## MATERIAL FOR THIS TASK:
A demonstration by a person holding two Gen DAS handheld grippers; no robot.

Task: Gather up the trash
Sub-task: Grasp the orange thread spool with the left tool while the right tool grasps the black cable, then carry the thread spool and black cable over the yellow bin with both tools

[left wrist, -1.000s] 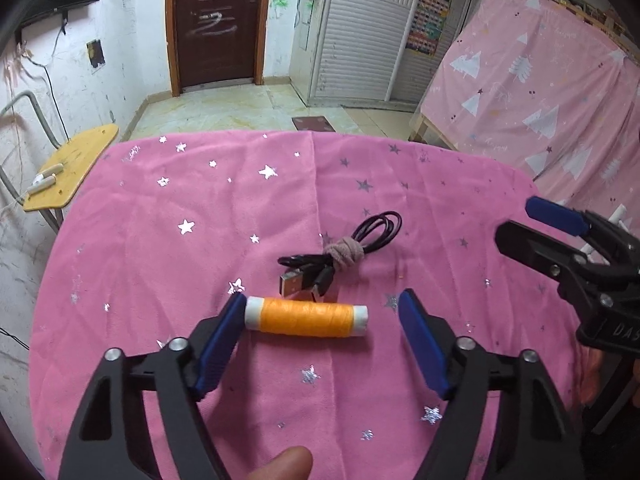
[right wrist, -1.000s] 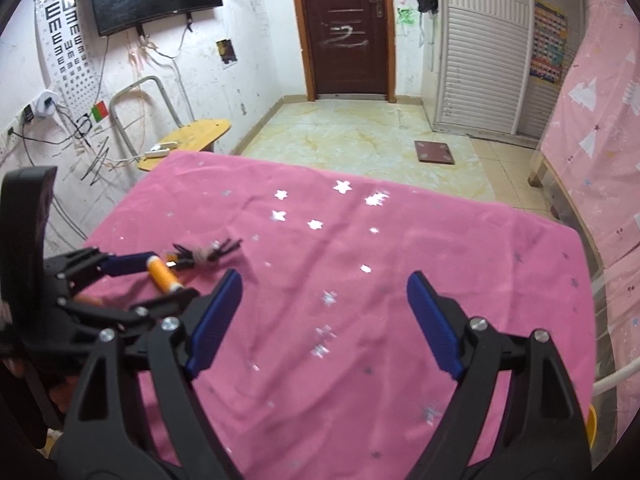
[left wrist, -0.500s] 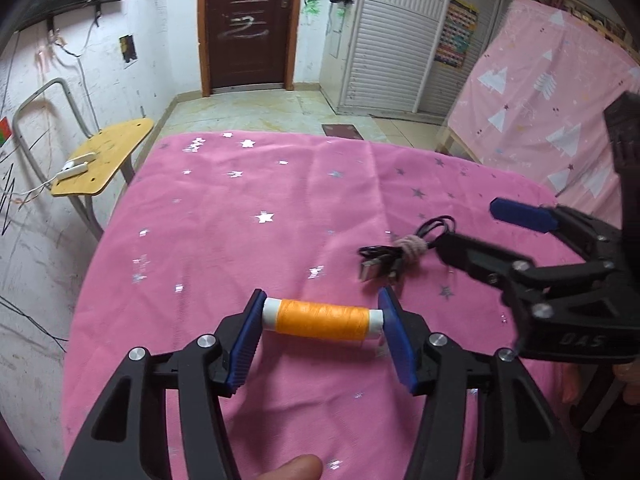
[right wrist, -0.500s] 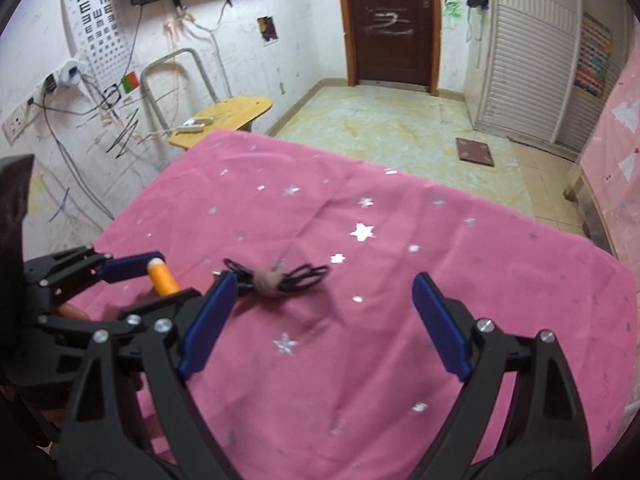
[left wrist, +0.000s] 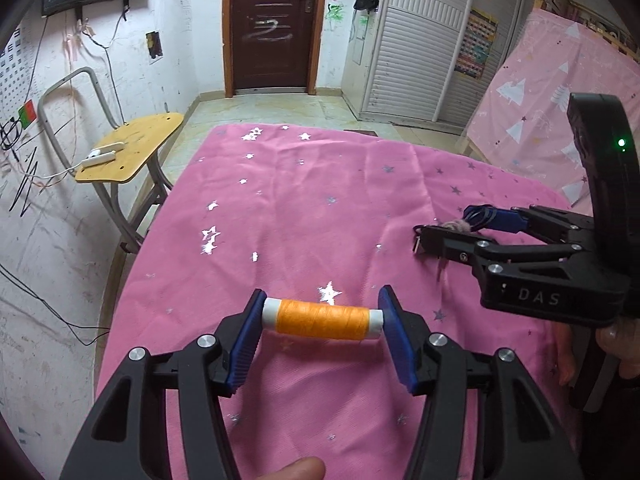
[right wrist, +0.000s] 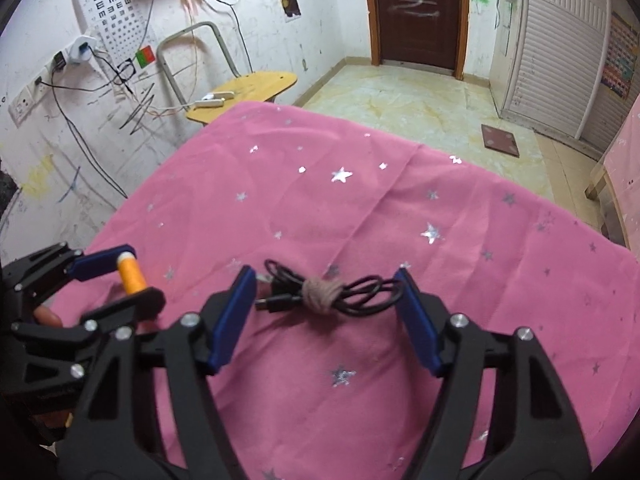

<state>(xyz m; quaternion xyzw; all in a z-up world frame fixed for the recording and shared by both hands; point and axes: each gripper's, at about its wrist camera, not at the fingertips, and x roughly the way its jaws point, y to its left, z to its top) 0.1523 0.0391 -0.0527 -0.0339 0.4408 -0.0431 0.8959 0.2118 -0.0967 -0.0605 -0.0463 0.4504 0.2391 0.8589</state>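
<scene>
An orange thread spool (left wrist: 322, 318) with white ends is gripped end to end by my left gripper (left wrist: 322, 314), held just above the pink star cloth (left wrist: 320, 208). It also shows in the right wrist view (right wrist: 132, 276), inside the left gripper (right wrist: 120, 280). A black USB cable (right wrist: 320, 294), coiled and tied with brown twine, lies on the cloth between the open fingers of my right gripper (right wrist: 326, 300), which straddles it. In the left wrist view the right gripper (left wrist: 460, 232) hides most of the cable (left wrist: 474, 216).
The cloth-covered table (right wrist: 400, 200) drops off at its left and far edges. A yellow wooden chair (left wrist: 128, 152) with a white power strip stands beyond the left edge. A pink-draped surface (left wrist: 560, 112) stands at the right. A brown door (left wrist: 272, 24) is at the back.
My left gripper closed on the orange spool and moved left with it. My right gripper moved in over the cable, fingers now on either side of it and narrowed.
</scene>
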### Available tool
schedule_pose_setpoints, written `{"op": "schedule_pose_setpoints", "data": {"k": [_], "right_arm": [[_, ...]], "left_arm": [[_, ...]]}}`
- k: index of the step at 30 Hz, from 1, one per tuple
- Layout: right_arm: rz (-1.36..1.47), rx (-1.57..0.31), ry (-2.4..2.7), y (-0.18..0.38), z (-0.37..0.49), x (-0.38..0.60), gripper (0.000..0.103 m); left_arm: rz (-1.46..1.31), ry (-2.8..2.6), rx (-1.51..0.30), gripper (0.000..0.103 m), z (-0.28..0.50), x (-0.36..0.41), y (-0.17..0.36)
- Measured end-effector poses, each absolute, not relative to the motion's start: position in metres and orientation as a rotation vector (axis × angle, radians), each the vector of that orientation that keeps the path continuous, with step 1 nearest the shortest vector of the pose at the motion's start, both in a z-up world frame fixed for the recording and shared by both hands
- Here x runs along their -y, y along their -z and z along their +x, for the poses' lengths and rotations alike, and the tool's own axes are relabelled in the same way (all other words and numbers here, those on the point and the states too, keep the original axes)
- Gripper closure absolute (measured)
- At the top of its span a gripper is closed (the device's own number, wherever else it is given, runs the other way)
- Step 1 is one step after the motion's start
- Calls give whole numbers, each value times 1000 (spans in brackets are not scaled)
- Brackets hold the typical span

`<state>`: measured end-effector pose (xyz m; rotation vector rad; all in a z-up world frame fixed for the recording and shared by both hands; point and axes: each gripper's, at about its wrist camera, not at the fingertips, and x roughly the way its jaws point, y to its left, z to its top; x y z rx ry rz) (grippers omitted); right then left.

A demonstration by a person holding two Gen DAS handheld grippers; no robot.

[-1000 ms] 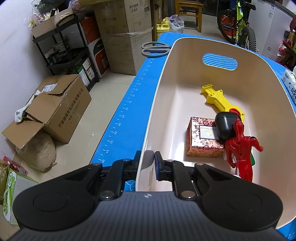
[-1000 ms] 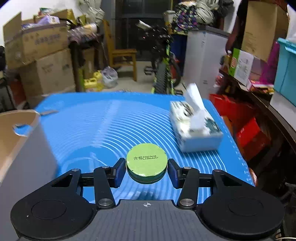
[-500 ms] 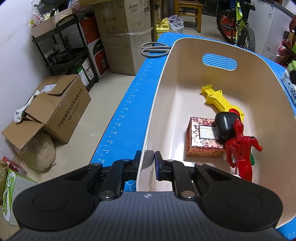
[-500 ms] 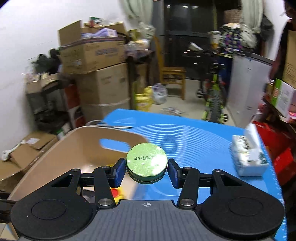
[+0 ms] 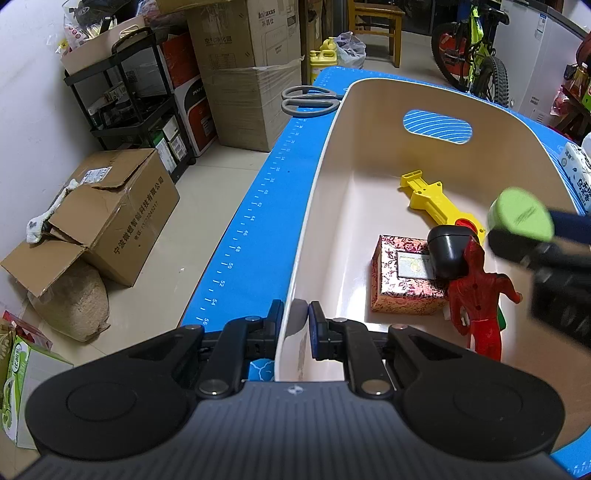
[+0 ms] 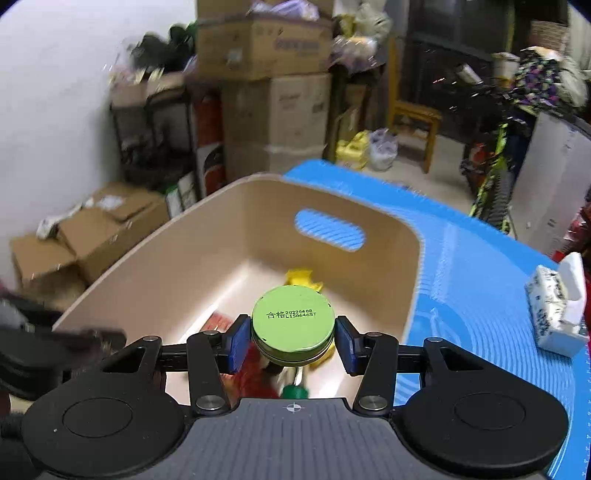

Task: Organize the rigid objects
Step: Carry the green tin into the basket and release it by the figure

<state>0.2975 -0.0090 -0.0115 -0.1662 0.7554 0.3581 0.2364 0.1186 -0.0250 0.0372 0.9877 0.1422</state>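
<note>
Gripping the near rim of a beige bin, the left gripper has its fingers closed on the wall. Over the bin, the right gripper clamps a round green tin, above a patterned box, yellow toy and red figure lying inside.

Household storage room or garage, judging by stacked cardboard boxes, a black shelving rack crammed with goods, a parked bicycle, a wooden chair, tiled floor and a blue-matted table.
</note>
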Motion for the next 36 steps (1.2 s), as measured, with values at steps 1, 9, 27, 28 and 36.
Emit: {"op": "schedule_pose_setpoints", "data": {"k": [1, 9, 27, 28, 36], "right_arm": [[-173, -767, -363, 14, 297, 6, 49], [-197, -807, -385, 26, 295, -4, 49], [-203, -809, -384, 29, 295, -1, 48], [-205, -809, -386, 29, 294, -1, 48], [-196, -802, -373, 27, 293, 0, 32]], "left_arm": [[38, -142, -988, 85, 236, -118, 25], [30, -140, -985, 85, 236, -119, 24], [40, -160, -958, 62, 236, -121, 23], [39, -158, -957, 62, 236, -121, 23], [40, -156, -955, 61, 236, -121, 23]]}}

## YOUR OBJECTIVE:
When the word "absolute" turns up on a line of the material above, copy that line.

## OUTPUT FOR THIS EXERCISE:
- Measured end-effector poses, each absolute, not relative to the motion's start: position in metres and orientation as a rotation vector (axis × angle, radians), each the vector of that orientation that keeps the path continuous, with step 1 nearest the shortest vector of the pose at the motion's start, both in a z-up world frame fixed for the recording and shared by both hands
- Gripper closure absolute (measured)

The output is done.